Nobody talks about piranhas anymore. I don’t know why they’ve been forgotten. Used to be all the rage when I was young. Boys mulling around the backs of sheds, smoking, hands deep in pockets tugging at testicles, talking about the insane things that piranhas could do to you. We were all petrified. Afraid to dip our toes into any river, lake, or pond, even though we knew, deep down, that there were none, no chance, were miles away in the Amazon or someplace, chewing on the flesh of some native who happened to be out fishing, some unfortunate casting his net wide and slipping over the side of the boat, a vessel he probably built with his own blistered hands.  007 villains, they used to have them, didn’t they? Long time ago, those days of gullibility, when I was sure things would always work out. I can’t even remember the villains’ names. Scaramanga? Was that an arch-nemesis or some town in Argentina I once visited on sabbatical? And there was some kind of trap door, so that if Bond wasn’t cooperating with his interrogator the hatch opened. Or maybe it was a shark. I can’t remember exactly. My head’s frazzled, after all that’s gone on recently. After all that I’ve done.

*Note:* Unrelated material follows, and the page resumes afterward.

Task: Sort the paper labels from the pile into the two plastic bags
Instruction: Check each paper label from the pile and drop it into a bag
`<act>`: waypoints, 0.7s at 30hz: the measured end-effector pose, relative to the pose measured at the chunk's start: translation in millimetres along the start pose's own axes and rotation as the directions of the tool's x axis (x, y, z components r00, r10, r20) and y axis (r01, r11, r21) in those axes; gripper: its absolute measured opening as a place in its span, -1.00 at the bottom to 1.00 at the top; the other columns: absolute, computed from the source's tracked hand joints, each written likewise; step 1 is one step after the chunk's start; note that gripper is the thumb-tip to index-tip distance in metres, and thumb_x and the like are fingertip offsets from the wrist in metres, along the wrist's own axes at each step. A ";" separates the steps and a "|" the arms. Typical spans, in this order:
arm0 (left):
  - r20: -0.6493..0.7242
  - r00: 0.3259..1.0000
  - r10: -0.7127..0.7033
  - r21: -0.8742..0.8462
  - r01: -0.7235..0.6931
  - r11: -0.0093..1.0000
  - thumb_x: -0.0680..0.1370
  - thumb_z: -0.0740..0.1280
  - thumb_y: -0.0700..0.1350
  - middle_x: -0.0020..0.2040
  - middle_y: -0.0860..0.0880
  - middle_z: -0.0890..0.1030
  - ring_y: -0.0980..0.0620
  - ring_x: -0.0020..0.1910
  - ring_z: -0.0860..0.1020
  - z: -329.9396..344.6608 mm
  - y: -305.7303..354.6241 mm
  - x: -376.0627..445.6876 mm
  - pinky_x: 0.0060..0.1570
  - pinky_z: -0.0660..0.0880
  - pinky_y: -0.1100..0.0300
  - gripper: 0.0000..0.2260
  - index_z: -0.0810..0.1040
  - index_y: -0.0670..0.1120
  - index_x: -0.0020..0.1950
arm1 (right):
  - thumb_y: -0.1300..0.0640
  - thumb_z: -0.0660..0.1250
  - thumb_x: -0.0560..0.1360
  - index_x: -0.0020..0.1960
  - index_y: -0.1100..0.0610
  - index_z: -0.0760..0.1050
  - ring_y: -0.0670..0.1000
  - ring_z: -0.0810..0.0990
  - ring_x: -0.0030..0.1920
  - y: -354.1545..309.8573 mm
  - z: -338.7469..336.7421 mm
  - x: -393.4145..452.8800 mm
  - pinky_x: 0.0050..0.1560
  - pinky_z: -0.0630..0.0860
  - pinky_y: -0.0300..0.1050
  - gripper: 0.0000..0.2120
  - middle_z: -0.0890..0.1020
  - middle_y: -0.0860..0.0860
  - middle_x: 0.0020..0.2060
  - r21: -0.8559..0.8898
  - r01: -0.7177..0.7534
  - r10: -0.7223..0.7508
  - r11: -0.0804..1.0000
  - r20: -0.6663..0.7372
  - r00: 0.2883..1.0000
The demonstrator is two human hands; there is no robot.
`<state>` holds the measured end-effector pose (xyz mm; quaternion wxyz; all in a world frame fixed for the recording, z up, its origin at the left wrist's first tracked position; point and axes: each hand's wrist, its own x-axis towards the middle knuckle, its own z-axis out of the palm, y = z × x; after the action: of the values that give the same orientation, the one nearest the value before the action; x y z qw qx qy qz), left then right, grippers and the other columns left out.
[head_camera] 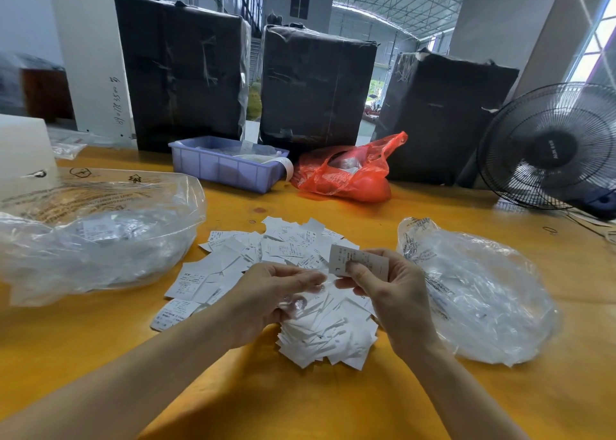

My kids say nothing about piranhas. Maybe they don’t even know what they are. They know about sharks though. I’ve heard Toby on the subject. He said that you can swim with sharks quite freely, they won’t bother you. The secret is getting your heart-rate down so low that they can’t hear you in the water, can’t feel the vibrations. But who could get their heart-rate low with a shark about? It was a sort of conundrum, Toby said, though he had a problem pronouncing it. Mandy said: sharks have no ears, so then how can sharks hear, dumb-ass? Mandy gets her stock of slang ‘n swears from American shows. So does her mother. But Toby was adamant, said that he seen it on TV, and after that you have no comeback.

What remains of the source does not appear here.